Two of the six genotyped individuals were confirmed as R. gigas. For both individuals, mtCOI sequences were 98.8% identical (nucleotide) to the deposited R. gigas mtCOI sequence on NCBI (GenBank Acc. n. JN663356.1).

3.2. De Novo Assembled Reference Transcriptome

The R. gigas de novo assembly, generated by combining two RNA-seq libraries, resulted in 78,285 transcripts with an average length of 877 bp, a maximum of 10,033 bp, and an N50 value of 1143 bp (Table 1). The majority (60%) of the 31,851 “Trinity predicted genes” were singletons. The remaining 12,411 genes possessed 2 to 44 isoforms. Completeness of the reference transcriptome was confirmed by the high mapping rate of the libraries against the reference. The mapping rate for both samples against the transcriptome averaged to 82% with 44% mapped more than one time (Table 1). BUSCO analysis identified 70% of the complete ortholog genes, with only 12% being fragmented (Table 1).

Table 1

Summary of assembly statistics for Rhincalanus gigas reference transcriptome. De novo assembly was generated by combining two RNA-Seq library using Trinity software. Mapping percentage refers to the average of the two individuals’ libraries mapped back to the reference transcriptome. BUSCO analysis was performed using the Arthropoda dataset consisting of 2675 single-copy orthologs.

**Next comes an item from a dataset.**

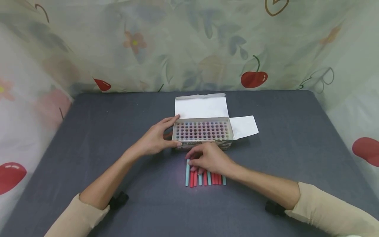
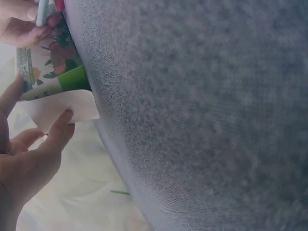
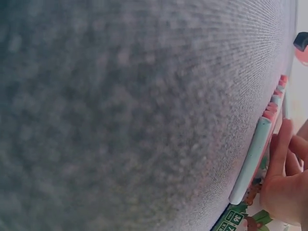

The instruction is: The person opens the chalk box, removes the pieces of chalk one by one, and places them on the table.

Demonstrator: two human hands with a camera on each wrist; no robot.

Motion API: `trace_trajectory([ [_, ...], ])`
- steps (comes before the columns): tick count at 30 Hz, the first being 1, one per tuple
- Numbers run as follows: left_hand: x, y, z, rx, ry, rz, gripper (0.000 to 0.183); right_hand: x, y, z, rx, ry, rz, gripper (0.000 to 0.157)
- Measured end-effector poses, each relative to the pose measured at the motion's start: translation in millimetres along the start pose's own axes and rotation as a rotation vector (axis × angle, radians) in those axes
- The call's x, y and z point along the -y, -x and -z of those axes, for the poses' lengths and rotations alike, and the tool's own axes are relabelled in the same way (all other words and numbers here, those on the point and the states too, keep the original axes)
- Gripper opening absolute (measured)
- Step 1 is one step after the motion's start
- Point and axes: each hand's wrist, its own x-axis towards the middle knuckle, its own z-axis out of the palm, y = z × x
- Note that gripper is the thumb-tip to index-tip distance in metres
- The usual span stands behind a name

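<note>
The carton (image 1: 204, 143), a printed chalk box with a holed grid (image 1: 202, 130) inside, stands open on the table. My left hand (image 1: 160, 136) grips its left end, thumb at the front edge and a finger at the back corner. In the left wrist view those fingers touch a white end flap (image 2: 65, 106). My right hand (image 1: 211, 158), in front of the carton, pinches a light blue chalk stick (image 1: 187, 174) at the left end of a row. Red chalk sticks (image 1: 191, 181) and other light blue chalk sticks (image 1: 224, 180) lie side by side, partly hidden under this hand.
The white lid (image 1: 201, 108) is raised behind the carton, and a side flap (image 1: 244, 126) sticks out to the right. A dark cloth covers the table (image 1: 133, 204). Patterned curtains (image 1: 189, 49) hang at the back and sides.
</note>
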Motion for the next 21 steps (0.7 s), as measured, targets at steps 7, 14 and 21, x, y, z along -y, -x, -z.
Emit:
trace_trajectory([
  [7,0.1,0.9,0.3,-0.005,0.005,-0.003,0.094,0,2,0.3,-0.007,0.090,0.022,0.012],
  [14,0.6,1.0,-0.4,-0.005,0.004,-0.012,0.093,2,5,3.6,0.010,0.153,0.077,0.014],
  [21,-0.1,1.5,-0.8,-0.015,-0.019,-0.015,0.093,11,12,14.0,0.015,0.253,0.137,0.014],
])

R. gigas Reference Transcriptome
Trinity Transcripts (n)	78,285
Trinity predicted genes (n)	31,851
Minimum length (bp)	301
Maximum length (bp)	10,033
Average contig length (bp)	877
GC content (%)	40.52
N50 (bp)	1143
N25 (bp)	2089
N75 (bp)	612
Mapping
Overall mapping (%)	81.8
Mapping >1 time (%)	44
BUSCO Eukaryotic Genes
Complete (%)	70
Fragmented (%)	12
Missing (%)	22

3.3. Functional Annotation

Eighty percent of the transcripts (61,983) had coding regions, with 55% of these being successfully functionally annotated by scanning the SwissProt database. Over 39% of these transcripts also had assigned Gene Ontology (GO) terms, and ca. 49% of them were annotated among protein families (PFAM database) (Supplementary Table S1). Transcripts annotated within the gene ontology “biological process” (BP) category covered broad conserved eukaryotic processes with cellular process (GO:0009987), biological regulation (GO:0065007), and metabolic process (GO:0008152) as the top three represented GO terms (Figure 1).

Figure 1

Rhincalanus gigas reference transcriptome annotation against Gene Ontology (GO) database. Pie chart showing the percentage of annotated transcripts within each GO term belonging to the Gene Ontology biological process (BP) category.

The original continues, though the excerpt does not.